С этими словами желчный приор отбыл, в раздражении хромая сильней, чем обычно, заставив Брихина в очередной раз вздохнуть о том, что от порядочных людей в деле – всегда одни неприятности.
Замок Танталлон, Ист-Лотиан, Шотландия
Шотландия, Ист-Лотиан, Танталлон, весна 1543
Но более всего склонило Питтендрейка к задумчивости письмо, так кстати полученное им из Лондона, где секретарем короля под диктовку Генриха указывались лорды, достойные доверия и полностью «убежденные» Его величеством – и в первых строках там был упомянут именно Белокурый… В Танталлоне, взятом обратно Ангусом, на каменном мысу, откуда вдаль видно так далеко, что душа парит над морем в высотах, сравнимых разве с гордыней рода Дуглас, в северной башне, в покоях, где было тепло и немного душно, у протопленного до адского жара камина сэр Джордж повторно развернул это письмо – для брата, для Арчибальда Дугласа.
– Король советует найти еще согласных, чтобы подписать статьи… сотня его устроила бы.
– Об английском браке? – хмуро спросил Ангус.
– Да. И о том, что если этот брак не состоится, мы поможем ему захватить Файф и превратить его в английский надел.
– Сотня… губа у него не дура, у бывшего моего деверя. Глупости это, Джордж – надеюсь, ты понимаешь.
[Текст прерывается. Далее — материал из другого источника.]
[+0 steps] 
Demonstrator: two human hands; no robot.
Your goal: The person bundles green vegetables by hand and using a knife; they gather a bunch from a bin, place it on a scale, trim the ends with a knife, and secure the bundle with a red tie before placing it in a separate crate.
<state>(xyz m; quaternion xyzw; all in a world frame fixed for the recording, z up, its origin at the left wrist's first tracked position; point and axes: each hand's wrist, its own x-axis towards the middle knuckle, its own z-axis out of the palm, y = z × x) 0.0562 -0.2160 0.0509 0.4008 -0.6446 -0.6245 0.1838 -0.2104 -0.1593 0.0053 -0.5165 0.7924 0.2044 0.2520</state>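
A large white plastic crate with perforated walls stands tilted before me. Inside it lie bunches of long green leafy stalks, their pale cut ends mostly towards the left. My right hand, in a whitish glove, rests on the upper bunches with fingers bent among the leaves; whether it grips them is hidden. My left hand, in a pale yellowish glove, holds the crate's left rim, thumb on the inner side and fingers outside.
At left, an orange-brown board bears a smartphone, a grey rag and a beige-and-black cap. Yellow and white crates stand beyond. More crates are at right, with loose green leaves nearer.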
– Я-то понимаю, но что с того?
Эти двое однажды уже потеряли все, третий, Килспинди «Серая сталь», лег в землю, пепел четвертой, леди Глэмис, развеял ветер над Эдинбургской скалой… Они могли выжидать, ошибаться, принимать сомнительные решения, но так чудовищно братья Дуглас не ошибутся уже никогда, не имеют права. Короткопалые руки Питтендрейка с редким изяществом сложили бумагу – аккуратно, словно касаясь тонкой безделушки – перед тем, как отправить ее в камин. С людьми по способу обращения он поступал примерно так же.
– Что говорит Садлер? – спросил брата Ангус, пробудясь от продолжительного молчания.
– Садлер говорит, что надо бы подтянуть к нам еще приграничных, и тут самый большой кусок земли и власти – как раз у Босуэлла… Керры помогут нам затравить Уолтера Скотта, но Босуэлл должен прийти сам. На него сейчас нет управы, он – одиночка, и в любимчиках у Генриха.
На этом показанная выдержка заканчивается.